▸ INFORMATION SUPPLIED:
/---
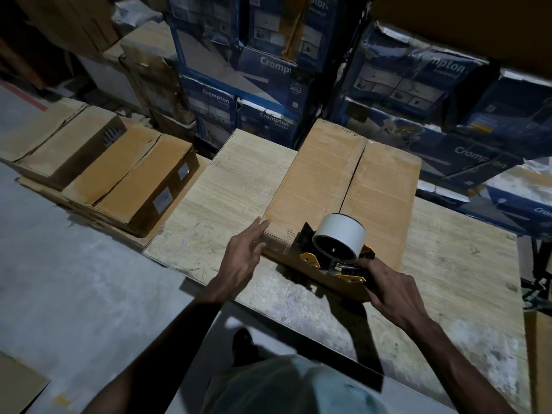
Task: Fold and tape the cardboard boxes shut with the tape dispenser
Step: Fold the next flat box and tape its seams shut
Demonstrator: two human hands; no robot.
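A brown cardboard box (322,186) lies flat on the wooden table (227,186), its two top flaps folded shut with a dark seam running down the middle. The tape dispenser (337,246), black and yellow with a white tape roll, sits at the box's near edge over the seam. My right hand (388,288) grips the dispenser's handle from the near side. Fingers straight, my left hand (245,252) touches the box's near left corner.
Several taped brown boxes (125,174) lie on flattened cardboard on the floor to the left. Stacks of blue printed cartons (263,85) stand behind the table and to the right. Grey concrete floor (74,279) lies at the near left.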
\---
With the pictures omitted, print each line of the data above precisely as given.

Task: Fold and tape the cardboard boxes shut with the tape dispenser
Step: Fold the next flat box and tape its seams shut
Demonstrator: two human hands; no robot.
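A brown cardboard box (322,186) lies flat on the wooden table (227,186), its two top flaps folded shut with a dark seam running down the middle. The tape dispenser (337,246), black and yellow with a white tape roll, sits at the box's near edge over the seam. My right hand (388,288) grips the dispenser's handle from the near side. Fingers straight, my left hand (245,252) touches the box's near left corner.
Several taped brown boxes (125,174) lie on flattened cardboard on the floor to the left. Stacks of blue printed cartons (263,85) stand behind the table and to the right. Grey concrete floor (74,279) lies at the near left.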

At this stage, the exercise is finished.